Otoinfo.id – Pecco Bagnaia selaku kandidat kuat peraih gelar juara dunia tahun ini, menyebut tekanan dalam perebutan gelar tersebut berbeda. Tidak seperti tahun lalu, kalau tahun ini katanya lebih ketat karena sama-sama kuat.
Yap, dalam perebutan gelar, Bagnaia akan bertarung dengan Jorge Martin. Dia merupakan pembalap Pramac Ducati yang dibekali motor spek pabrikan atau Ducati GP23. Tentu saja, itu jadi salah satu faktor yang berat bagi Bagnia.
Karena menurutnya dengan motor yang sama, maka perebutan gelar akan makin sulit. Pasalnya data dari motornya bisa saja ditiru oleh Martin. “Karena jika Anda cepat, semua orang dapat melihat data Anda dan karenanya melawannya secara setara,” ungkapnya.

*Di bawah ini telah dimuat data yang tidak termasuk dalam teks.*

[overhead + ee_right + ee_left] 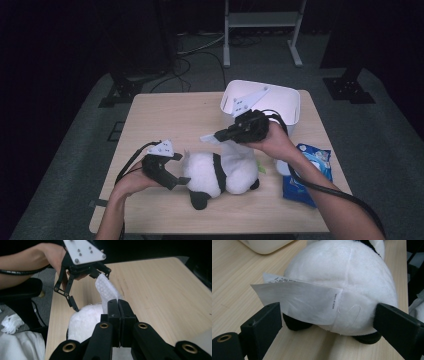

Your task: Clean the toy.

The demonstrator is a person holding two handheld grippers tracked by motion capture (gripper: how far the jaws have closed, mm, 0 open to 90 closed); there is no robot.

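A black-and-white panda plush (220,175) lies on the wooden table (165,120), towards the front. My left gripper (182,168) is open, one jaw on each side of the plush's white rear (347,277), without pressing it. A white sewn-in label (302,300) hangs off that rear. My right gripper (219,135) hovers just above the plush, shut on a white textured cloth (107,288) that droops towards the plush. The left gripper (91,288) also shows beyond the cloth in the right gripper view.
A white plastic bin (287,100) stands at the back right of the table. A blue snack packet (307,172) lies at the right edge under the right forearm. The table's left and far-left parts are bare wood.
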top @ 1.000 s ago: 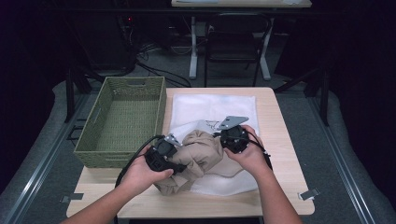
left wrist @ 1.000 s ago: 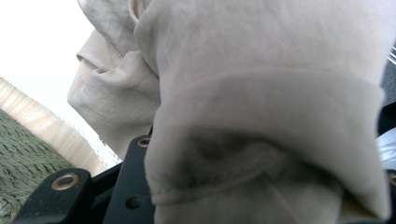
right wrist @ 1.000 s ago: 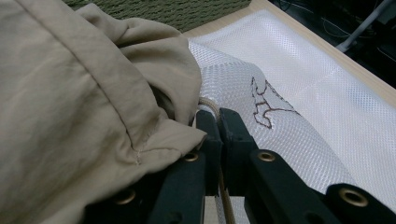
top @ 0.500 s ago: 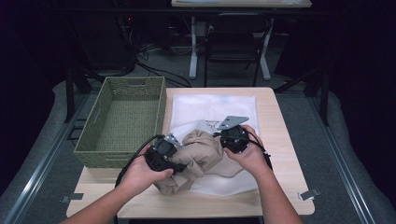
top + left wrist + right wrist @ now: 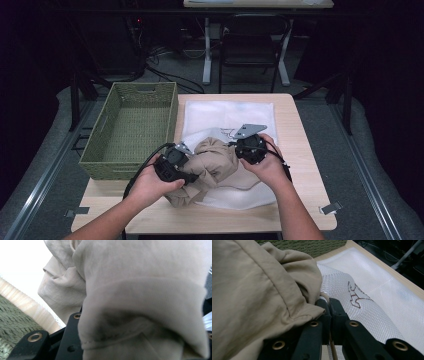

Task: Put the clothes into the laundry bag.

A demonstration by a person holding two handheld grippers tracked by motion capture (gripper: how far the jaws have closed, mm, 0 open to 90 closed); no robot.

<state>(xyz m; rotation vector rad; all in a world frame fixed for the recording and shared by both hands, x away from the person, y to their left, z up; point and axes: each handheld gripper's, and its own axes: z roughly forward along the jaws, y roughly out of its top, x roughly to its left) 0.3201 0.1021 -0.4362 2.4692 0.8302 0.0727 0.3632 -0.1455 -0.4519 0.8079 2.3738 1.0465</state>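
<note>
Jaws of right gripper point(image 5: 329, 305) pressed together, pinching tan garment point(image 5: 215, 162) edge, left gripper point(image 5: 172, 162) jaws under draped cloth, grip unclear.

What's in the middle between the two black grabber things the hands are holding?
A bunched-up tan cloth sits between the left gripper and the right gripper, as the high view shows. It lies on a white mesh bag.
</note>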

“Itu bagus, tapi juga sulit. Jika Anda menemukan sesuatu yang membantu Anda, di sesi berikutnya orang lain mencobanya karena mereka dapat mengamati data Anda,” sambung Bagnaia dari Corsedimoto.
Makanya Bagnaia menyebut tidak hanya fokus pada Martin saja, tapi kepada semua pembalap Ducati. Karena baginya menaklukan pembalap dengan motor yang sama adalah suatu tantangan yang berat. Tapi dia akan tetap berjuang sepenuhnya dan menyerang seperti biasa di sisa seri yang ada.
Karena dia memang berambisi bisa melanjutkan gelar juara dunia dari tahun ke tahun.